Tech’s rise has slowed somewhat recently, based on the news that Cisco Systems has seen orders fall from banks due to the ongoing trouble in the financial sector.  However most experts remain bullish on the sector and expect stock prices will continue to rise into 2008.

In the past, the manufacturing sector was the power house of our economy but those days are long gone.  There is no question that tech is now the main strength of our economy.  Growth in the Internet has seen companies like Yahoo! and Google become the darlings of Wall Street.  Even it’s role in our everyday lives continues to grow, if you’re like me, you know you want some nice high tech gadgets this holiday season.
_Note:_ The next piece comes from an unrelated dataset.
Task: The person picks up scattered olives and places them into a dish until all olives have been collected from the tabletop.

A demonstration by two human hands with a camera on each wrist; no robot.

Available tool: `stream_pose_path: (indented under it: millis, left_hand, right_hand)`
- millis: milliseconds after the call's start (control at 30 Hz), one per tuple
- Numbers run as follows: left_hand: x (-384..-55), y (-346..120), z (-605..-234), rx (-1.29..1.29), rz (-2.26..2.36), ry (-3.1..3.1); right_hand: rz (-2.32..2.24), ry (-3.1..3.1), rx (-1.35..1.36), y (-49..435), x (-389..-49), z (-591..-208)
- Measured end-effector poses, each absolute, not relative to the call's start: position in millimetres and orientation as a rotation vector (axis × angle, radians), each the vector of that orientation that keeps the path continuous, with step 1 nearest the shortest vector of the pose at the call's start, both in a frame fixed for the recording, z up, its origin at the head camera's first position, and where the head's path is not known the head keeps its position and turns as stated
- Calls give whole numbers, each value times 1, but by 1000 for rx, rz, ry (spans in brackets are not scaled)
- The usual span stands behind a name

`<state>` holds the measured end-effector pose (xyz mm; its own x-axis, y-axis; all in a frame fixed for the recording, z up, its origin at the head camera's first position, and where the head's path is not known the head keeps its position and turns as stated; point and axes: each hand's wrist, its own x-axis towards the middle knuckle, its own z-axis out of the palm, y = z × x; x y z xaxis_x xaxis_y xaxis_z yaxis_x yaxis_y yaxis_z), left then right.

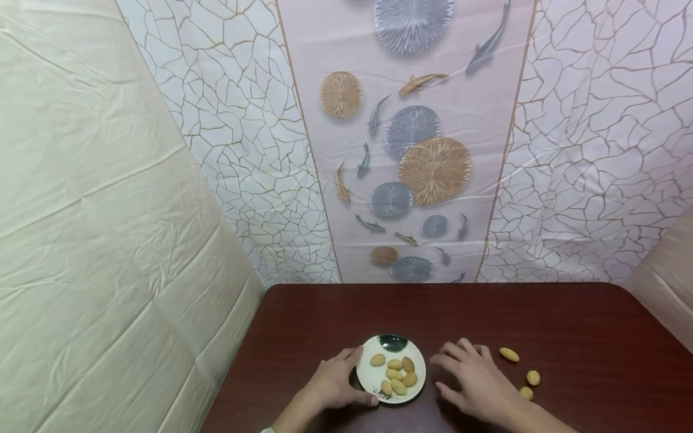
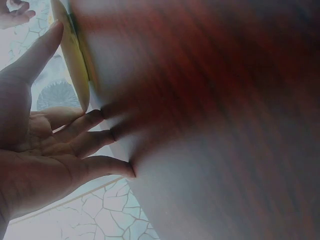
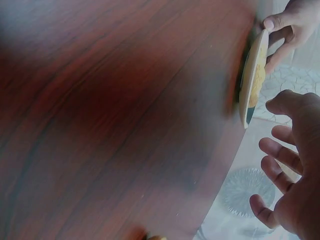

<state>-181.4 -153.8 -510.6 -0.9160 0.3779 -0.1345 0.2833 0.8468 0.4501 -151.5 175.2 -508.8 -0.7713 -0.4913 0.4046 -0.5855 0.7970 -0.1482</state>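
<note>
A small round white plate [image 1: 368,377] with a dark green patch and a printed mark carries several yellow-brown oval pieces [image 1: 394,374] resembling nuts in their shells. My left hand [image 1: 338,380] holds its left side, the forefinger along the upper rim and the thumb at the lower rim. From the left wrist, the plate [image 2: 76,65] appears edge-on, with the other fingertips down by the tabletop. My right hand [image 1: 470,379] hovers right of the plate, fingers spread and loosely bent. Nothing shows in its grasp, and the right wrist view has the plate [image 3: 246,95] beyond its fingers.
Right of my right hand lie three loose pieces on the dark red-brown table [image 1: 303,319]: a long one [image 1: 509,354] and two rounder ones, one farther [image 1: 533,377] and one nearer [image 1: 526,393]. Patterned cloth [image 1: 243,150] hangs behind the table; plain cloth [image 1: 108,210] hangs at left.
</note>
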Motion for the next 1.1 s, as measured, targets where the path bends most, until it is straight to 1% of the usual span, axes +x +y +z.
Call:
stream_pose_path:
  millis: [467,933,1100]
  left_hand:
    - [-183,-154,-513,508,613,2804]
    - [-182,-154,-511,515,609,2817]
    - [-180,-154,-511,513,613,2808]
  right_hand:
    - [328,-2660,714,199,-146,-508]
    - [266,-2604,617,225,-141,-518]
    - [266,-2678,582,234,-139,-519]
While our role as an economic superpower seems more in danger with every passing day, world wide demand of our tech products will only continue to grow as more and more third world countries become industrialized.  While we still see intense competition from Japan and other Asian countries, our tech industry has more than met the challenge.

Arguments can be made that it’s only because of the success of the tech industry that has kept the U.S. economy from a full blown recession.  Many analysts agree that in the event we do enter a recession, tech will fare better than most sectors of the economy.

With the implosion in the housing market and it’s subsequent effect on the financial sector, tech remains the ray of hope that could lead us through the dark times.